The clock frequency target,while technically demanding, was perhaps the most familiar challenge for the PMC design team. With 15 CPUs under its collective belt, the team hadthe right tools. But this was not going to be an instantiation of anything they'd done in the past. QED's processors had all used a five-stage pipeline. Analysis showed that to meet the clock target, the team would now have to use a seven-stage pipe, somewhat complicating the design,especially in the control logic. In addition, circuit design techniques would have to be updated. PMC enlarged its custom cell library by a factor of three for the new design, adding, for example, domino logic in place of static logic cells for some circuits.
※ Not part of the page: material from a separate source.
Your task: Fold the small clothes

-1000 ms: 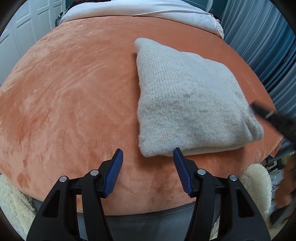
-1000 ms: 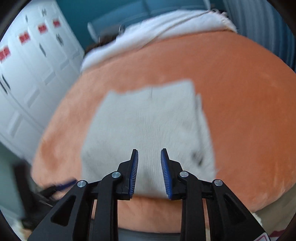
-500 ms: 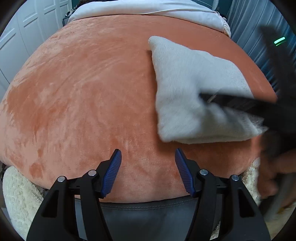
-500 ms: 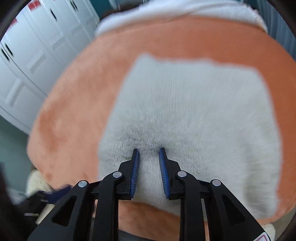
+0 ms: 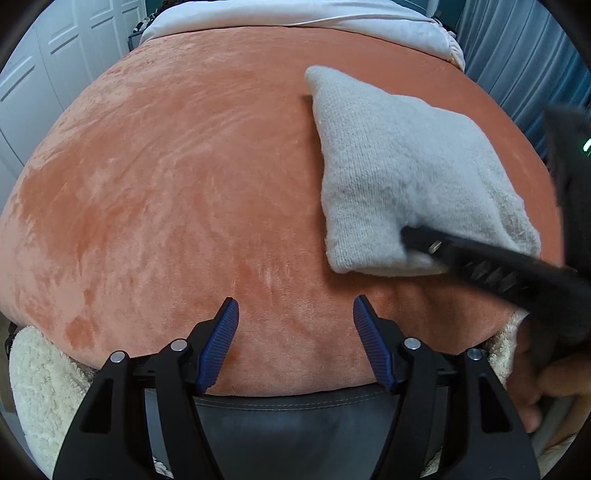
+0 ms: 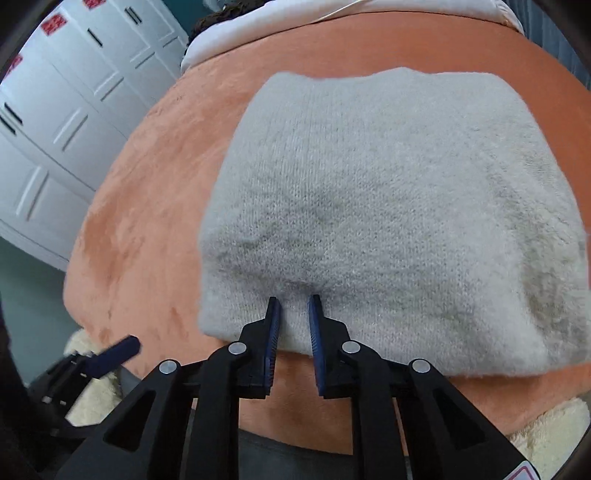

The CPU design was otherwise conducted along pretty traditional lines. Rather than trusting critical paths to synthesis,the majority of the CPU was created at the schematic level, and then implemented by a combination of hand design and data path compilation. One significant departure was the use of extensive, detailed floor planning with a proprietary extraction tool. The designers floor planned early in the process, down to the level of assigning pins to particular locations on the perimeters of the blocks. Then the proprietary route-estimator and extractor tool provided parasitic estimates for early timing analysis. This kept timing closure under control without having to do the CPUs as single flat designs.
The rest of the system
But in this design, two CPUs were just the core of the chip. There was still significant work to be done in the inter-CPU connection, the high-speed I/O and the so-called shared-memory fabric. In contrast to the CPU cores, the design for these portions of the chip was conducted in a relatively standard ASIC-like flow. One key block was the interconnect between the two CPUs. Logically a buffered crossbar switch, but implemented with
multiplexers, this block had to provide an 8-Gbyte/second connection between the two CPU cores and a 4-Gbyte/s path to the shared-memory fabric. The other key was the shared memory itself. Logically, this was a 20-Gbyte/s,five-port switch linking the inter-CPU bus, the main memory bus and three different off-chip buses. Physically, it was implemented as a 500-MHz, five-port SRAM array. After the design of the five-port
RAM cell, the array was relatively conventional.
If the design was a straightforward blend of two cultures, the verification problem was just plain huge. The team quickly found that the chip required 10 times the simulation time of any previous design in its experience. But even though the software simulation was easier to bring up and most flexible, it proved intractable as the design moved to the gate level. For this the team moved to another tool from the CPU-design culture, hardware emulation, teamed with commercial verification languages.
Overall, the project represents an interesting blend of the hand-design school of CPU craftsmanship and the hierarchical synthesis approach to modern SoC design. The main lesson is that, in a properly planned methodology, the two approaches can in fact coexist.